Il ricordo più netto che ho di Silvio Bertacchi, il coach – scomparso sabato a 73 anni – che portò la Citrosil in A2 e tenne a battesimo il Palaolimpia, non è legato ad un campo di basket. Trasferta a Trieste, nella stagione che sarebbe finita con la retrocessione per ambedue le squadre: il pullman è sulla camionale che porta in città, dall’alto si scorge l’ippodromo di Montebello con una corsa in svolgimento. Bertacchi riconosce cavallo e fantino al comando. Nel frattempo Diego Arrigoni, suo scudiero in campo e sodale in sala corse, sfogliando “Trotto Sportsman” con un bestemmione fa presente al suo coach l’imperdonabile dimenticanza di non aver puntato su un cavallo di nome Stecchino.
La passione per l’ippica e la relativa competenza di Bertacchi erano superiori anche al basket, che lo aveva portato a diventare assistente di Pippo Faina all’Olimpia Milano, nella stagione dell’Innocenti. E fu lui a convincere i gemelli Boselli a lasciare il nuoto per i canestri.
Allenatore (tessera n° 231) e al tempo stesso insegnante di Educazione fisica negli istituti superiori milanesi, come ha scritto Marco Crespi, tracciando su Facebook un bel ricordo del suo “maestro”, che ogni martedì preferiva alle lezioni di Giurisprudenza, trascorrendo quattro ore in palestra a parlare con lui di basket, prima di essere accompagnato in stazione per tornare a Busto Arsizio.
Già, perché Silvio Bertacchi, il professor Silvio Bertacchi, non è stato solo il principe di Novate e il guru di Busto.

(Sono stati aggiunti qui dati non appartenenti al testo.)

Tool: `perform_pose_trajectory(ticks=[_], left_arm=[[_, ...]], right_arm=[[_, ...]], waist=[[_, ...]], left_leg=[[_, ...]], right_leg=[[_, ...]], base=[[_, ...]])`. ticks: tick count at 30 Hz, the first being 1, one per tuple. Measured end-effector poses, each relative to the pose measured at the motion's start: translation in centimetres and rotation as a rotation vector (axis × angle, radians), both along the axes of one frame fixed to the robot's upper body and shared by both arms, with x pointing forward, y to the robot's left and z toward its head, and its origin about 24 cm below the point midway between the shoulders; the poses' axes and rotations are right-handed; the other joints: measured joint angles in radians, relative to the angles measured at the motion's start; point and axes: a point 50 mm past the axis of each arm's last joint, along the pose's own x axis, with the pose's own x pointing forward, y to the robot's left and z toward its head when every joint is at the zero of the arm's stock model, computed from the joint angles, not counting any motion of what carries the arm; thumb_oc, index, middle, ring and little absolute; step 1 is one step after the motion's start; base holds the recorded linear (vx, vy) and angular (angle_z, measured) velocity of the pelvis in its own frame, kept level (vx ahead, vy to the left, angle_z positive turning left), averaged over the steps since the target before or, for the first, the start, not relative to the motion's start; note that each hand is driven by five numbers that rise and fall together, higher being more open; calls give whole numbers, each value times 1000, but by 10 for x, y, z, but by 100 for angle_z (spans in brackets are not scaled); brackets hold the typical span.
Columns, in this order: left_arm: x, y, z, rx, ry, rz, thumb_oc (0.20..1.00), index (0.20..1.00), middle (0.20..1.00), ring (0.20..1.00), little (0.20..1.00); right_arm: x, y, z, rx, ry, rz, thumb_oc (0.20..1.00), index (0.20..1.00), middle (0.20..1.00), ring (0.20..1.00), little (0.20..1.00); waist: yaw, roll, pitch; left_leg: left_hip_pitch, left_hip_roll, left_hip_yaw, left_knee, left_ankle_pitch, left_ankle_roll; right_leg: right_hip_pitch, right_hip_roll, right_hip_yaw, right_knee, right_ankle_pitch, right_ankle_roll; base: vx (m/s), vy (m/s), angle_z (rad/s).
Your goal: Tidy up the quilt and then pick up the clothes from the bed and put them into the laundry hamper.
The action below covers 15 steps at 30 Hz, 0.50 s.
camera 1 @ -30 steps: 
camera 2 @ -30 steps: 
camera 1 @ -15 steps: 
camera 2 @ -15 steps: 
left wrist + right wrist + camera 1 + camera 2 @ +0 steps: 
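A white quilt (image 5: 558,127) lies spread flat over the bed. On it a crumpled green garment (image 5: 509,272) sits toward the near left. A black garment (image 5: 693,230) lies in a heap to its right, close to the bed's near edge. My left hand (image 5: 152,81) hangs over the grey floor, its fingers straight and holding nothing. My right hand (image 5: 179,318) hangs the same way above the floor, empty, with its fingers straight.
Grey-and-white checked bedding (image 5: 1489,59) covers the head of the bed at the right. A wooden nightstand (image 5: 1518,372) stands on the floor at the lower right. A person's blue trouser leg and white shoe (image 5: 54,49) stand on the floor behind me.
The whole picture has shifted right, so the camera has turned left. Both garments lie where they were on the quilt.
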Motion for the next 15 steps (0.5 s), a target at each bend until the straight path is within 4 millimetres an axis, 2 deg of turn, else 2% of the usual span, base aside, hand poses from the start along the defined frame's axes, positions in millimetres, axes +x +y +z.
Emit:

A lui si deve il primo boom della Verona dei canestri. La sua Citrosil, dopo la promozione conquistata battendo nei playoff Pescara (e agli occhi dei veronesi questo è un merito in più), lasciato il Coni per il palasport non ancora Palaolimpia, perdeva quasi sempre: 9-21 il bilancio finale con ultimo posto e retrocessione. Però, sarà stata la novità, sarà stato il nuovo palasport atteso per anni, la gente veniva. Fino ai cinquemila e passa spettatori nella sfortunata partita con la Corsa Tris Rieti che sancì il ritorno in serie B.
Era la Citrosil di Jay Bilas (anche per quello c’erano tante donne al palazzo) e Scott Meents, e poi di Leo Rautins. Di Zamberlan e Dalla Vecchia. Ma il debutto assoluto a Verona in serie A fu con il botto. 21 settembre 1986: 93-69 su Forlì di “mr. 34 rimbalzi” Mark Landsberger, con un parziale 53-22 nella ripresa. Niente male.
L’addio da Verona fu accompagnato da una specie di esonero a campionato già finito e da uno scontro con l’allora g.m. Ferdinando Torresani. Difficile dar torto a Bertacchi, un gentiluomo, una persona perbene. Fu lui a portare Marco Lamperti a Verona, ricevendo ingratitudine la stagione seguente. E sempre lui gestì con delicatezza il male oscuro di Ugo Govoni.
Aveva smesso di allenare nel 1994, a Legnano, gli Knights che gli hanno dedicato la vittoria a Treviso. Anche la Tezenis saprà onorare la sua memoria. Intanto lo piangono gli amici del mitico Canaglia Club.
Invece non smise certo di frequentare sale corse e l’ippodromo di Siro, che gli ha dedicato una targa emblematica: “Grazie Silvio per il contributo che hai versato all’U.n.i.r.e. (Unione nazionale incremento razze equine) in tutti questi decenni”.
Chiudo con un ricordo molto personale: per il mio matrimonio (due anni dopo la fine dell’esperienza a Verona), mi spedì un telegramma: “E’ la tua telecronaca migliore”. Come ci hai preso! Una tris piena coach. Riposa in pace.